When he does act, it is with surprising swiftness and little or no premeditation, as when he stabs Polonius
through a curtain without even checking to see who he is. He seems to step very easily into the role of a
madman, behaving erratically and upsetting the other characters with his wild speech and pointed innuendos.
It is also important to note that Hamlet is extremely melancholy and discontented with the state of affairs in
Denmark and in his own family—indeed, in the world at large. He is extremely disappointed with his mother
for marrying his uncle so quickly, and he repudiates Ophelia, a woman he once claimed to love, in the
harshest terms. His words often indicate his disgust with and distrust of women in general. At a number of
points in the play, he contemplates his own death and even the option of suicide.

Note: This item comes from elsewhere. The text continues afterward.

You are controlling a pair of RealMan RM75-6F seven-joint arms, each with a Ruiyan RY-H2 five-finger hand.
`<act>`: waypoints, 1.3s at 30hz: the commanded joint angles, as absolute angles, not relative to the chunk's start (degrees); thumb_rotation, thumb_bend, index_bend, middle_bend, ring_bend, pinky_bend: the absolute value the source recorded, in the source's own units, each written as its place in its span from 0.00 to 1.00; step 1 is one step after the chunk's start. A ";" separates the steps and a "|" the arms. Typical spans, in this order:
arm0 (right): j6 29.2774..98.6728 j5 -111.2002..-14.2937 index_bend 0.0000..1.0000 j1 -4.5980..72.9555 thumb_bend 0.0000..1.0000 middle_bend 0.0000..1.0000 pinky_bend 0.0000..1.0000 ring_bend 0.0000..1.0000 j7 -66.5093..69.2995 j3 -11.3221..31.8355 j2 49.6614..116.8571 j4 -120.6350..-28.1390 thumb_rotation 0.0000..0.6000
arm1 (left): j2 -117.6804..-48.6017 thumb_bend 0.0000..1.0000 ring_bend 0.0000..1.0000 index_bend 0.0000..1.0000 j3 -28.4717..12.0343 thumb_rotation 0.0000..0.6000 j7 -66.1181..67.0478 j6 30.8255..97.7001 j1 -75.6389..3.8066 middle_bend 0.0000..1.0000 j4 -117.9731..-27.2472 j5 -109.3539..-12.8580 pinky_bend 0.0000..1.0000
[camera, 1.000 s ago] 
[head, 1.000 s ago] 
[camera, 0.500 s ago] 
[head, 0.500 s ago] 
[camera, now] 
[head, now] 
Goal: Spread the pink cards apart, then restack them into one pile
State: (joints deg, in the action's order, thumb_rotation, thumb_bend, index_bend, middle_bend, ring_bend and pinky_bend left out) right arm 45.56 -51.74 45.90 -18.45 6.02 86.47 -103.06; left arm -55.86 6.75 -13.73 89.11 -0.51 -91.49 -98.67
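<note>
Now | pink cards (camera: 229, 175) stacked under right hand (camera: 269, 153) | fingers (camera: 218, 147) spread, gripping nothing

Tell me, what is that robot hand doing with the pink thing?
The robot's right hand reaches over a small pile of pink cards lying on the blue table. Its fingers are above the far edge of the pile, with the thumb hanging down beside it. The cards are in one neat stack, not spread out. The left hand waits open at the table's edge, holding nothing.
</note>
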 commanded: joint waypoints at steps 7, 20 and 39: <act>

But, despite all of the things with which Hamlet professes dissatisfaction, it is remarkable that the prince and
heir apparent of Denmark should think about these problems only in personal and philosophical terms. He
spends relatively little time thinking about the threats to Denmark’s national security from without or the
threats to its stability from within (some of which he helps to create through his own carelessness).

Claudius

The King of Denmark, Hamlet’s uncle, and the play’s antagonist. The villain of the play, Claudius is a
calculating, ambitious politician, driven by his sexual appetites and his lust for power, but he occasionally
shows signs of guilt and human feeling—his love for Gertrude, for instance, seems sincere.
Hamlet’s major antagonist is a shrewd, lustful, conniving king who contrasts sharply with the other male
characters in the play. Whereas most of the other important men in Hamlet are preoccupied with ideas of
justice, revenge, and moral balance, Claudius is bent upon maintaining his own power. The old King Hamlet
was apparently a stern warrior, but Claudius is a corrupt politician whose main weapon is his ability to
manipulate others through his skillful use of language. Claudius’s speech is compared to poison being
poured in the ear—the method he used to murder Hamlet’s father. Claudius’s love for Gertrude may be
sincere, but it also seems likely that he married her as a strategic move, to help him win the throne away
from Hamlet after the death of the king.
As the play progresses, Claudius’s mounting fear of Hamlet’s insanity leads him to ever greater self-
preoccupation; when Gertrude tells him that Hamlet has killed Polonius, Claudius does not remark that
Gertrude might have been in danger, but only that he would have been in danger had he been in the room. He
tells Laertes the same thing as he attempts to soothe the young man’s anger after his father’s death. Claudius
is ultimately too crafty for his own good. In Act V, scene ii, rather than allowing Laertes only two methods
of killing Hamlet, the sharpened sword and the poison on the blade, Claudius insists on a third, the poisoned
goblet. When Gertrude inadvertently drinks the poison and dies, Hamlet is at last able to bring himself to kill
Claudius, and the king is felled by his own cowardly machination.